What to produce> Retype the data exactly. Spelling and punctuation stay as they are.

Data extract>
---
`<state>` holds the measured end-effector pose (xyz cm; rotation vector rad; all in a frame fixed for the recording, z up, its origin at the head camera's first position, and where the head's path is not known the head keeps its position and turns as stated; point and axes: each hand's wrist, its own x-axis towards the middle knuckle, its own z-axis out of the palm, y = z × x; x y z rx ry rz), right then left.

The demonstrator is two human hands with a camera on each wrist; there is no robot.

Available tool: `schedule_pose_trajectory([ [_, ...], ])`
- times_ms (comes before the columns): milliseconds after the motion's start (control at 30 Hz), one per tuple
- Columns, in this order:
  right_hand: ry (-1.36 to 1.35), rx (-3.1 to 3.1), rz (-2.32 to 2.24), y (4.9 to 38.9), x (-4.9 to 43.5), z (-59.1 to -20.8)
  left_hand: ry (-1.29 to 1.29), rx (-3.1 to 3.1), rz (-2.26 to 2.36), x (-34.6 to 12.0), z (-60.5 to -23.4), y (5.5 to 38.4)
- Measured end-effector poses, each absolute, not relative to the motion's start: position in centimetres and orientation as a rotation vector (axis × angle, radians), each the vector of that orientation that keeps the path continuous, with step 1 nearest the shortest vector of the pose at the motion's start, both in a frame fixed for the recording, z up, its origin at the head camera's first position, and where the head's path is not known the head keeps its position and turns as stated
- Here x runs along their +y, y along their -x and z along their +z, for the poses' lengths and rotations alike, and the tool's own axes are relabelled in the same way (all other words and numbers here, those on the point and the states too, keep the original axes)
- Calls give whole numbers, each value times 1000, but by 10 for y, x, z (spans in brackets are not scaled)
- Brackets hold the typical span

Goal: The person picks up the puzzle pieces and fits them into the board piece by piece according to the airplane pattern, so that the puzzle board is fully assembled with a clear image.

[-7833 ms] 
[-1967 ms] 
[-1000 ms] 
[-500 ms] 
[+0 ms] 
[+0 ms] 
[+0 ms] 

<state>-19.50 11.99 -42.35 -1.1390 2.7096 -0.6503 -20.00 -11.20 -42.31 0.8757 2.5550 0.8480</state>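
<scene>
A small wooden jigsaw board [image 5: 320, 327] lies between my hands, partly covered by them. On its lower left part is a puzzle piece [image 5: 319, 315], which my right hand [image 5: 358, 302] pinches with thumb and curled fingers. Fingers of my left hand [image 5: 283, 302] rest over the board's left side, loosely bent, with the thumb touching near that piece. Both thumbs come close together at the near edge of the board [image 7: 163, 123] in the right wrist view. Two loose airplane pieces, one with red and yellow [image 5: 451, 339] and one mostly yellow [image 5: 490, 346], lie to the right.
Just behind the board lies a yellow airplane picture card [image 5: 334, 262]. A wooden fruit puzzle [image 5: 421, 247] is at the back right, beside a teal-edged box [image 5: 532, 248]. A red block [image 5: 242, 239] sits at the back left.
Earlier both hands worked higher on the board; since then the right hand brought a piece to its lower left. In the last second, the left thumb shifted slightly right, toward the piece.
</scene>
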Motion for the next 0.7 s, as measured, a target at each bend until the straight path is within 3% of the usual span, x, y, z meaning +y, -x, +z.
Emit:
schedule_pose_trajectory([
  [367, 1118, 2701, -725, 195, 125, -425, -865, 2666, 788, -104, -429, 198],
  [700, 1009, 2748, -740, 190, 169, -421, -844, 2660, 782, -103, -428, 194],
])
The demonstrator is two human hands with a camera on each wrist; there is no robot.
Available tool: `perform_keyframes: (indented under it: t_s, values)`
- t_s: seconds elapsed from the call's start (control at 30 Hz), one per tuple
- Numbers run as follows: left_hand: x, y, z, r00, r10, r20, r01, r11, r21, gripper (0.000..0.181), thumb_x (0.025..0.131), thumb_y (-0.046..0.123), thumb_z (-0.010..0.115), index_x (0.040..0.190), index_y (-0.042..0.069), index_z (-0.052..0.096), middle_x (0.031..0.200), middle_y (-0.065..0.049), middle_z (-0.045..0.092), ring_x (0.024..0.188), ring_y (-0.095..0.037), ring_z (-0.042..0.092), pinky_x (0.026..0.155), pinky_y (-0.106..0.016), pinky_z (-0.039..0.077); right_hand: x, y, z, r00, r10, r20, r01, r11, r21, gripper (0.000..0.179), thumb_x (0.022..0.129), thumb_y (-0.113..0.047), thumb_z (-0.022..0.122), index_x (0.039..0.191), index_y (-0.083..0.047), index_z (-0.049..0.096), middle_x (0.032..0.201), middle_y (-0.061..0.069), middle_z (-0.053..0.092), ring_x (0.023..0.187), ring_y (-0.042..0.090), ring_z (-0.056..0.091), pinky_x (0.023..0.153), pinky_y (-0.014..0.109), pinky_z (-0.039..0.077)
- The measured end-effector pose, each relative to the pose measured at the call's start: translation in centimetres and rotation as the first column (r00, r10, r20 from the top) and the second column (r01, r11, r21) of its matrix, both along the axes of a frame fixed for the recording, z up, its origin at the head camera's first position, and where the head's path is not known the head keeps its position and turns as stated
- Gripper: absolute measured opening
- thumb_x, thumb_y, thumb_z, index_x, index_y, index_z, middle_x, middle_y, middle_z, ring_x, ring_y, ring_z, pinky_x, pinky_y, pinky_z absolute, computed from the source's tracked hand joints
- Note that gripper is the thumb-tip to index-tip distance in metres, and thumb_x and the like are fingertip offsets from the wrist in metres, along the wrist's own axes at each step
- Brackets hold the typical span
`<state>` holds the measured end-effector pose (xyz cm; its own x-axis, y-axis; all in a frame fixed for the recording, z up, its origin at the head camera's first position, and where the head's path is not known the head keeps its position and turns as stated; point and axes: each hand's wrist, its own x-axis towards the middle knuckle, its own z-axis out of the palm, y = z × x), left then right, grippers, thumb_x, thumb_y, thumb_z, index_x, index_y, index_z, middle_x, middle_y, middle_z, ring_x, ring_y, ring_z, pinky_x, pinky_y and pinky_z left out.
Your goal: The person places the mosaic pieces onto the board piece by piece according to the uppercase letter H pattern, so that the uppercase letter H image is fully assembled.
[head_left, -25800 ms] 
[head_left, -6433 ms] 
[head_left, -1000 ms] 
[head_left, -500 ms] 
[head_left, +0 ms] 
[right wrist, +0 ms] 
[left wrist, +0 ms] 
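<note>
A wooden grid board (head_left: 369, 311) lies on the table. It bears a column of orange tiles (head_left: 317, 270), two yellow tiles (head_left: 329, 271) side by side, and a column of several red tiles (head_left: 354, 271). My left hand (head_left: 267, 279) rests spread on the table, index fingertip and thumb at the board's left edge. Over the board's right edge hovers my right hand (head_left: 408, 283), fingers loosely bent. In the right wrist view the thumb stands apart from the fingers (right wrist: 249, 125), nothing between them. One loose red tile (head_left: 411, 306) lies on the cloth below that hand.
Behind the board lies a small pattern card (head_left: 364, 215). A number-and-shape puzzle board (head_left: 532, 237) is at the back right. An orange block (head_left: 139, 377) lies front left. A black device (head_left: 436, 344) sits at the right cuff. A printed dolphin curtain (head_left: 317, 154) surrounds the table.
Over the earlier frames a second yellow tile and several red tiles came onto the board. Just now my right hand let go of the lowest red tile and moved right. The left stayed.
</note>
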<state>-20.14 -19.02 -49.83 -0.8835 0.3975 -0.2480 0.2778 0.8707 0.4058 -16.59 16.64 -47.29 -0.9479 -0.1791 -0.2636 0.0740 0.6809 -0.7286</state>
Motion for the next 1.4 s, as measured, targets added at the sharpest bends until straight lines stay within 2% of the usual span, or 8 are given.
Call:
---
Response for this exercise>
`<state>` holds the measured end-effector pose (xyz cm; rotation vector rad; all in a frame fixed for the recording, z up, its origin at the head camera's first position, and where the head's path is not known the head keeps its position and turns as stated; point and axes: each hand's wrist, its own x-axis towards the middle knuckle, its own z-axis out of the palm, y = z × x; x y z rx ry rz), right then left.

The demonstrator is two human hands with a camera on each wrist; there is no robot.

Available tool: `schedule_pose_trajectory([ [_, ...], ])`
- times_ms (comes before the columns): milliseconds after the motion's start (control at 30 Hz), one per tuple
- Columns, in this order:
  right_hand: ry (-1.36 to 1.35), rx (-3.1 to 3.1), rz (-2.32 to 2.24), y (4.9 to 38.9), x (-4.9 to 43.5), z (-59.1 to -20.8)
  left_hand: ry (-1.29 to 1.29), rx (-3.1 to 3.1), rz (-2.26 to 2.36), x (-34.6 to 12.0), z (-60.5 to -23.4), y (5.5 to 38.4)
- Measured end-effector poses, each absolute, not relative to the motion's start: position in centimetres and orientation as a rotation vector (axis × angle, radians), each the vector of that orientation that keeps the path continuous, with step 1 nearest the shortest vector of the pose at the motion's start, both in a frame fixed for the recording, z up, its origin at the head camera's first position, and where the head's path is not known the head keeps its position and turns as stated
- Here x runs along their +y, y along their -x and z along their +z, for the poses' lengths and rotations alike, and the tool's own axes are relabelled in the same way (all other words and numbers here, those on the point and the states too, keep the original axes)
- Calls give whole numbers, each value times 1000, but by 10 for y, x, z (spans in brackets are not scaled)
- Brackets hold the typical span

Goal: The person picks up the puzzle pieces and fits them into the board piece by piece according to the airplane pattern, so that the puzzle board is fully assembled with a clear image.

[-7833 ms] 
[-1967 ms] 
[-1000 ms] 
[-500 ms] 
[+0 ms] 
[+0 ms] 
[+0 ms] 

<state>-19.50 11.99 -42.35 -1.1390 2.7096 -0.6503 -20.00 -11.20 -42.31 0.8757 2.5550 0.8480</state>
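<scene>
A small wooden jigsaw board [image 5: 320, 327] lies between my hands, partly covered by them. On its lower left part is a puzzle piece [image 5: 319, 315], which my right hand [image 5: 358, 302] pinches with thumb and curled fingers. Fingers of my left hand [image 5: 283, 302] rest over the board's left side, loosely bent, with the thumb touching near that piece. Both thumbs come close together at the near edge of the board [image 7: 163, 123] in the right wrist view. Two loose airplane pieces, one with red and yellow [image 5: 451, 339] and one mostly yellow [image 5: 490, 346], lie to the right.
Just behind the board lies a yellow airplane picture card [image 5: 334, 262]. A wooden fruit puzzle [image 5: 421, 247] is at the back right, beside a teal-edged box [image 5: 532, 248]. A red block [image 5: 242, 239] sits at the back left.
Earlier both hands worked higher on the board; since then the right hand brought a piece to its lower left. In the last second, the left thumb shifted slightly right, toward the piece.
</scene>
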Motion for the next 0.7 s, as measured, a target at each bend until the straight path is within 3% of the usual span, x, y, z meaning +y, -x, +z.
Emit:
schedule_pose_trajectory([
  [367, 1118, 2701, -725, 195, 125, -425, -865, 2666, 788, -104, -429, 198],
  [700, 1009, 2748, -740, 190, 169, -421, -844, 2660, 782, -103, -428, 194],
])
The demonstrator is two human hands with a camera on each wrist; there is no robot.
Available tool: `perform_keyframes: (indented under it: t_s, values)`
- t_s: seconds elapsed from the call's start (control at 30 Hz), one per tuple
- Numbers run as follows: left_hand: x, y, z, r00, r10, r20, r01, r11, r21, gripper (0.000..0.181), thumb_x (0.025..0.131), thumb_y (-0.046..0.123), thumb_z (-0.010..0.115), index_x (0.040..0.190), index_y (-0.042..0.069), index_z (-0.052..0.096), middle_x (0.031..0.200), middle_y (-0.065..0.049), middle_z (-0.045..0.092), ring_x (0.024..0.188), ring_y (-0.095..0.037), ring_z (-0.042..0.092), pinky_x (0.026..0.155), pinky_y (-0.106..0.016), pinky_z (-0.039..0.077); right_hand: x, y, z, r00, r10, r20, r01, r11, r21, gripper (0.000..0.179), thumb_x (0.022..0.129), thumb_y (-0.113..0.047), thumb_z (-0.022..0.122), index_x (0.039..0.191), index_y (-0.083..0.047), index_z (-0.049..0.096), middle_x (0.032..0.201), middle_y (-0.061..0.069), middle_z (-0.053..0.092), ring_x (0.023..0.187), ring_y (-0.042..0.090), ring_z (-0.056..0.091), pinky_x (0.023..0.153), pinky_y (-0.014..0.109), pinky_z (-0.039..0.077)
- The measured end-effector pose, each relative to the pose measured at the call's start: translation in centimetres and rotation as the first column (r00, r10, r20 from the top) and the second column (r01, r11, r21) of its matrix, both along the axes of a frame fixed for the recording, z up, its origin at the head camera's first position, and where the head's path is not known the head keeps its position and turns as stated
- Gripper: absolute measured opening
- thumb_x, thumb_y, thumb_z, index_x, index_y, index_z, middle_x, middle_y, middle_z, ring_x, ring_y, ring_z, pinky_x, pinky_y, pinky_z absolute, computed from the source's tracked hand joints
- Note that gripper is the thumb-tip to index-tip distance in metres, and thumb_x and the like are fingertip offsets from the wrist in metres, along the wrist's own axes at each step
- Brackets hold the typical span
`<state>` holds the measured end-effector pose (xyz cm; its own x-axis, y-axis; all in a frame fixed for the recording, z up, its origin at the head camera's first position, and where the head's path is not known the head keeps its position and turns as stated; point and axes: each hand's wrist, its own x-axis towards the middle knuckle, its own z-axis out of the palm, y = z × x), left then right, grippers, thumb_x, thumb_y, thumb_z, index_x, index_y, index_z, middle_x, middle_y, middle_z, ring_x, ring_y, ring_z, pinky_x, pinky_y and pinky_z left out.
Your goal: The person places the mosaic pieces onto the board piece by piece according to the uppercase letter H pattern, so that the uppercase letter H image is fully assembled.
[head_left, -25800 ms] 
[head_left, -6433 ms] 
[head_left, -1000 ms] 
[head_left, -500 ms] 
[head_left, +0 ms] 
[right wrist, +0 ms] 
[left wrist, +0 ms] 
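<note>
A wooden grid board (head_left: 369, 311) lies on the table. It bears a column of orange tiles (head_left: 317, 270), two yellow tiles (head_left: 329, 271) side by side, and a column of several red tiles (head_left: 354, 271). My left hand (head_left: 267, 279) rests spread on the table, index fingertip and thumb at the board's left edge. Over the board's right edge hovers my right hand (head_left: 408, 283), fingers loosely bent. In the right wrist view the thumb stands apart from the fingers (right wrist: 249, 125), nothing between them. One loose red tile (head_left: 411, 306) lies on the cloth below that hand.
Behind the board lies a small pattern card (head_left: 364, 215). A number-and-shape puzzle board (head_left: 532, 237) is at the back right. An orange block (head_left: 139, 377) lies front left. A black device (head_left: 436, 344) sits at the right cuff. A printed dolphin curtain (head_left: 317, 154) surrounds the table.
Over the earlier frames a second yellow tile and several red tiles came onto the board. Just now my right hand let go of the lowest red tile and moved right. The left stayed.
</note>
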<state>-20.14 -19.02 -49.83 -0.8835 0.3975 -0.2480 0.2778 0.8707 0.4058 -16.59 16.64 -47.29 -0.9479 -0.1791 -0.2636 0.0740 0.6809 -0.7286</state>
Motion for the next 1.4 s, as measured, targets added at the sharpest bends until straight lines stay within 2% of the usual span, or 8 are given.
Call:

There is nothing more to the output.